**Task details**
Set the data down again, word for word, as it appears below.

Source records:
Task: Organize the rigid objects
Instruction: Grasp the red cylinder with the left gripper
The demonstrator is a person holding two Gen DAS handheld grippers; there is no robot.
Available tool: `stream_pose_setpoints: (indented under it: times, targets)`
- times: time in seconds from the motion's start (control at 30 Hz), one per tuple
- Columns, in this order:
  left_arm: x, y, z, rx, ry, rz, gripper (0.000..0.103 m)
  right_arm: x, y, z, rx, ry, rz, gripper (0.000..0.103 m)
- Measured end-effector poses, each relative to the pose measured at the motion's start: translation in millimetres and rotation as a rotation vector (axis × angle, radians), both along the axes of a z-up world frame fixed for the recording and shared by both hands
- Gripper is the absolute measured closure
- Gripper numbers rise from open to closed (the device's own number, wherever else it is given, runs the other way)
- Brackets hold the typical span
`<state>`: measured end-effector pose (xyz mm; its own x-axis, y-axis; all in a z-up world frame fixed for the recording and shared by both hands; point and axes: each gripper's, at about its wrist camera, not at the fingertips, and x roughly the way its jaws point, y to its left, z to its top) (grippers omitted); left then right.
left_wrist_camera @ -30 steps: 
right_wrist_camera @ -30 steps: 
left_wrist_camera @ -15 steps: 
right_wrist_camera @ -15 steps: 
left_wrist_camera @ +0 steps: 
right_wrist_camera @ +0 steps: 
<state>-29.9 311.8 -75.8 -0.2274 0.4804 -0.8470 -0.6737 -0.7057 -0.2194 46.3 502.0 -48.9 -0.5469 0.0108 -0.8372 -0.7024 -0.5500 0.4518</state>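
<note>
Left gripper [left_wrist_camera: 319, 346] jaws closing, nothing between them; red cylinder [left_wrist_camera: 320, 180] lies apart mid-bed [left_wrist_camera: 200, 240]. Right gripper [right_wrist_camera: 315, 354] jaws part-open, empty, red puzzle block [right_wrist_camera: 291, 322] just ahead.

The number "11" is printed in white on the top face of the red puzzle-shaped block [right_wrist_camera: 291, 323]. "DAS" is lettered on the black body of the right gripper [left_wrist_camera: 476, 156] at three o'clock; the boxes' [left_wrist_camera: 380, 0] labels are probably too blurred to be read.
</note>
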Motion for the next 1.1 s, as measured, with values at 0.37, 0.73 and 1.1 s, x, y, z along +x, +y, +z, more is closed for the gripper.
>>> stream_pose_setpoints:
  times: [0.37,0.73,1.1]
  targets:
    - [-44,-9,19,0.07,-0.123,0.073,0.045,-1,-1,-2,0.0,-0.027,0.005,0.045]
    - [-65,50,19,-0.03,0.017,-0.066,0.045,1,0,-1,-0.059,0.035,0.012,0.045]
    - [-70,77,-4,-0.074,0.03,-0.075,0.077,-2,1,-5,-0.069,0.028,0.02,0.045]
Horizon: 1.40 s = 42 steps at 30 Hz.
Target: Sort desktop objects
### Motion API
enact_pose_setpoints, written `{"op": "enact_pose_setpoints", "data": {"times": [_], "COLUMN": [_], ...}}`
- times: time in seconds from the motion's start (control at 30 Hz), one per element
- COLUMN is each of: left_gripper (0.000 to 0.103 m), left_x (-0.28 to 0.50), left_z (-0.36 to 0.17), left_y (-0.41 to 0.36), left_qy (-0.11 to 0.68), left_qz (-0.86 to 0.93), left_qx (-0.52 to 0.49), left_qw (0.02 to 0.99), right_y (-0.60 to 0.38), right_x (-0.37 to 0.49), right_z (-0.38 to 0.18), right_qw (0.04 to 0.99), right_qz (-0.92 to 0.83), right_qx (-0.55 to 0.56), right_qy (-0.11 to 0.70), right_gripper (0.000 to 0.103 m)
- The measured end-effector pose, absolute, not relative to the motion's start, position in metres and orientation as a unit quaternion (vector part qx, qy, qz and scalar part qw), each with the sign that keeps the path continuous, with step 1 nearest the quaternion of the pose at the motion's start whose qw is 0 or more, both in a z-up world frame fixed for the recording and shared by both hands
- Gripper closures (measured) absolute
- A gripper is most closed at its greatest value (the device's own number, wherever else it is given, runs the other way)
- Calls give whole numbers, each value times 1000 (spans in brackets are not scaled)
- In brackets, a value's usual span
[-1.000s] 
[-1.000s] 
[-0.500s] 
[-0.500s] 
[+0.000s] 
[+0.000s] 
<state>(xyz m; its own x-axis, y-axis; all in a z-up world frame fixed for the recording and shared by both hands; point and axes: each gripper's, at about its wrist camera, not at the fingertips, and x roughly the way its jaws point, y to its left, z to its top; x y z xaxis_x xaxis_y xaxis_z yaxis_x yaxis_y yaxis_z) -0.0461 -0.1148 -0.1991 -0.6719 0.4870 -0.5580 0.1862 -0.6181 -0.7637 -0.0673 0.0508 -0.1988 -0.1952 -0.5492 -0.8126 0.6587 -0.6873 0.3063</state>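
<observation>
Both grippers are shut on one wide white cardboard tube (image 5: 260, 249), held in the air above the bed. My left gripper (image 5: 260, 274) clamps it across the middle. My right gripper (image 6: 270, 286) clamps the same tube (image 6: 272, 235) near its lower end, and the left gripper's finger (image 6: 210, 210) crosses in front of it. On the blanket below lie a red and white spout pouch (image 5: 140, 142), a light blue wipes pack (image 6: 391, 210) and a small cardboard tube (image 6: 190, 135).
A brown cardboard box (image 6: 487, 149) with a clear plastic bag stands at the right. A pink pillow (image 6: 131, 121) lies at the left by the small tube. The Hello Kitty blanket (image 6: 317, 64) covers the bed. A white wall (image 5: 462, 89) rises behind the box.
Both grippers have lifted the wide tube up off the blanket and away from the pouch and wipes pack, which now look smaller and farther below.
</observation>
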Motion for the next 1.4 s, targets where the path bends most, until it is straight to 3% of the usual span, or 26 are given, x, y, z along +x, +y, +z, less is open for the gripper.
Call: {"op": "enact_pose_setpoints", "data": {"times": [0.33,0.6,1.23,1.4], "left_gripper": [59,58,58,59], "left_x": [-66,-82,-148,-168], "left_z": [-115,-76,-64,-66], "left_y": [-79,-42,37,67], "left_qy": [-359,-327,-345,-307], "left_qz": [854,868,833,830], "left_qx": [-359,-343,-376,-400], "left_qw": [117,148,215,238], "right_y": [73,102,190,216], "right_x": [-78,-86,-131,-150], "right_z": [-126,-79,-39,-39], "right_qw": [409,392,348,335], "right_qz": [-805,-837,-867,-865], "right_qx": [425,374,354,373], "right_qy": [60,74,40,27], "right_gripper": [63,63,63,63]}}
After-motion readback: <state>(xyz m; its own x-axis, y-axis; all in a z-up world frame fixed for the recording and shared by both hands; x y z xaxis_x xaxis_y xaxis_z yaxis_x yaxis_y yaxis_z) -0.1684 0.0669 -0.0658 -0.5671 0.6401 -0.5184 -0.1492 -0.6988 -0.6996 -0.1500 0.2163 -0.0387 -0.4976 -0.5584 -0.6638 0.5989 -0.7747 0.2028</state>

**Answer space**
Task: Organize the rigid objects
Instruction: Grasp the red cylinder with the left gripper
The demonstrator is a person holding two Gen DAS handheld grippers; there is no robot.
Available tool: `stream_pose_setpoints: (indented under it: times, targets)`
- times: time in seconds from the motion's start (control at 30 Hz), one per tuple
- Columns, in this order:
  left_arm: x, y, z, rx, ry, rz, gripper (0.000..0.103 m)
  right_arm: x, y, z, rx, ry, rz, gripper (0.000..0.103 m)
- Measured end-effector poses, each relative to the pose measured at the motion's start: translation in millimetres and rotation as a rotation vector (axis × angle, radians), both along the axes of a z-up world frame fixed for the recording and shared by both hands
- Gripper is the absolute measured closure
- Gripper numbers rise from open to closed (the device's own number, wherever else it is given, runs the other way)
- Brackets hold the typical span
`<state>`: measured end-effector pose (xyz mm; its own x-axis, y-axis; all in a z-up world frame fixed for the recording and shared by both hands; point and axes: each gripper's, at about its wrist camera, not at the fingertips, and x roughly the way its jaws point, y to its left, z to its top) (grippers omitted); left then right.
left_wrist_camera @ -30 steps: 
right_wrist_camera @ -30 steps: 
left_wrist_camera @ -15 steps: 
right_wrist_camera @ -15 steps: 
left_wrist_camera @ +0 steps: 
right_wrist_camera @ +0 steps: 
<state>-29.9 311.8 -75.8 -0.2274 0.4804 -0.8470 -0.6737 -0.7057 -0.2194 46.3 502.0 -48.9 -0.5469 0.0108 -0.8372 -0.7024 -0.5500 0.4518</state>
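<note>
Left gripper [left_wrist_camera: 319, 346] jaws closing, nothing between them; red cylinder [left_wrist_camera: 320, 180] lies apart mid-bed [left_wrist_camera: 200, 240]. Right gripper [right_wrist_camera: 315, 354] jaws part-open, empty, red puzzle block [right_wrist_camera: 291, 322] just ahead.

The number "11" is printed in white on the top face of the red puzzle-shaped block [right_wrist_camera: 291, 323]. "DAS" is lettered on the black body of the right gripper [left_wrist_camera: 476, 156] at three o'clock; the boxes' [left_wrist_camera: 380, 0] labels are probably too blurred to be read.
</note>
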Motion for the next 1.1 s, as measured, with values at 0.37, 0.73 and 1.1 s, x, y, z along +x, +y, +z, more is closed for the gripper.
>>> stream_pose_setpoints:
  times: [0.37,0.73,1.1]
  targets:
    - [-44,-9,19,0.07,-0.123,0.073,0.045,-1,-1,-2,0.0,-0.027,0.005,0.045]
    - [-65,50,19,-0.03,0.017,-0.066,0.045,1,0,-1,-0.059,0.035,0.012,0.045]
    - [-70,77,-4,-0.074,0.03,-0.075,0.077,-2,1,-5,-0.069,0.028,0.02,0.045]
Horizon: 1.40 s = 42 steps at 30 Hz.
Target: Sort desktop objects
### Motion API
enact_pose_setpoints, written `{"op": "enact_pose_setpoints", "data": {"times": [_], "COLUMN": [_], ...}}`
- times: time in seconds from the motion's start (control at 30 Hz), one per element
- COLUMN is each of: left_gripper (0.000 to 0.103 m), left_x (-0.28 to 0.50), left_z (-0.36 to 0.17), left_y (-0.41 to 0.36), left_qy (-0.11 to 0.68), left_qz (-0.86 to 0.93), left_qx (-0.52 to 0.49), left_qw (0.02 to 0.99), right_y (-0.60 to 0.38), right_x (-0.37 to 0.49), right_z (-0.38 to 0.18), right_qw (0.04 to 0.99), right_qz (-0.92 to 0.83), right_qx (-0.55 to 0.56), right_qy (-0.11 to 0.70), right_gripper (0.000 to 0.103 m)
- The measured end-effector pose, absolute, not relative to the motion's start, position in metres and orientation as a unit quaternion (vector part qx, qy, qz and scalar part qw), each with the sign that keeps the path continuous, with step 1 nearest the quaternion of the pose at the motion's start whose qw is 0 or more, both in a z-up world frame fixed for the recording and shared by both hands
- Gripper closures (measured) absolute
- A gripper is most closed at its greatest value (the device's own number, wherever else it is given, runs the other way)
- Calls give whole numbers, each value times 1000 (spans in brackets are not scaled)
- In brackets, a value's usual span
[-1.000s] 
[-1.000s] 
[-0.500s] 
[-0.500s] 
[+0.000s] 
[+0.000s] 
<state>(xyz m; its own x-axis, y-axis; all in a z-up world frame fixed for the recording and shared by both hands; point and axes: each gripper's, at about its wrist camera, not at the fingertips, and x roughly the way its jaws point, y to its left, z to its top; x y z xaxis_x xaxis_y xaxis_z yaxis_x yaxis_y yaxis_z) -0.0461 -0.1148 -0.1991 -0.6719 0.4870 -0.5580 0.1862 -0.6181 -0.7637 -0.0673 0.0508 -0.1988 -0.1952 -0.5492 -0.8126 0.6587 -0.6873 0.3063</state>
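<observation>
Both grippers are shut on one wide white cardboard tube (image 5: 260, 249), held in the air above the bed. My left gripper (image 5: 260, 274) clamps it across the middle. My right gripper (image 6: 270, 286) clamps the same tube (image 6: 272, 235) near its lower end, and the left gripper's finger (image 6: 210, 210) crosses in front of it. On the blanket below lie a red and white spout pouch (image 5: 140, 142), a light blue wipes pack (image 6: 391, 210) and a small cardboard tube (image 6: 190, 135).
A brown cardboard box (image 6: 487, 149) with a clear plastic bag stands at the right. A pink pillow (image 6: 131, 121) lies at the left by the small tube. The Hello Kitty blanket (image 6: 317, 64) covers the bed. A white wall (image 5: 462, 89) rises behind the box.
Both grippers have lifted the wide tube up off the blanket and away from the pouch and wipes pack, which now look smaller and farther below.
</observation>
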Motion for the next 1.4 s, targets where the path bends most, until it is straight to 3% of the usual span, or 26 are given, x, y, z along +x, +y, +z, less is open for the gripper.
Call: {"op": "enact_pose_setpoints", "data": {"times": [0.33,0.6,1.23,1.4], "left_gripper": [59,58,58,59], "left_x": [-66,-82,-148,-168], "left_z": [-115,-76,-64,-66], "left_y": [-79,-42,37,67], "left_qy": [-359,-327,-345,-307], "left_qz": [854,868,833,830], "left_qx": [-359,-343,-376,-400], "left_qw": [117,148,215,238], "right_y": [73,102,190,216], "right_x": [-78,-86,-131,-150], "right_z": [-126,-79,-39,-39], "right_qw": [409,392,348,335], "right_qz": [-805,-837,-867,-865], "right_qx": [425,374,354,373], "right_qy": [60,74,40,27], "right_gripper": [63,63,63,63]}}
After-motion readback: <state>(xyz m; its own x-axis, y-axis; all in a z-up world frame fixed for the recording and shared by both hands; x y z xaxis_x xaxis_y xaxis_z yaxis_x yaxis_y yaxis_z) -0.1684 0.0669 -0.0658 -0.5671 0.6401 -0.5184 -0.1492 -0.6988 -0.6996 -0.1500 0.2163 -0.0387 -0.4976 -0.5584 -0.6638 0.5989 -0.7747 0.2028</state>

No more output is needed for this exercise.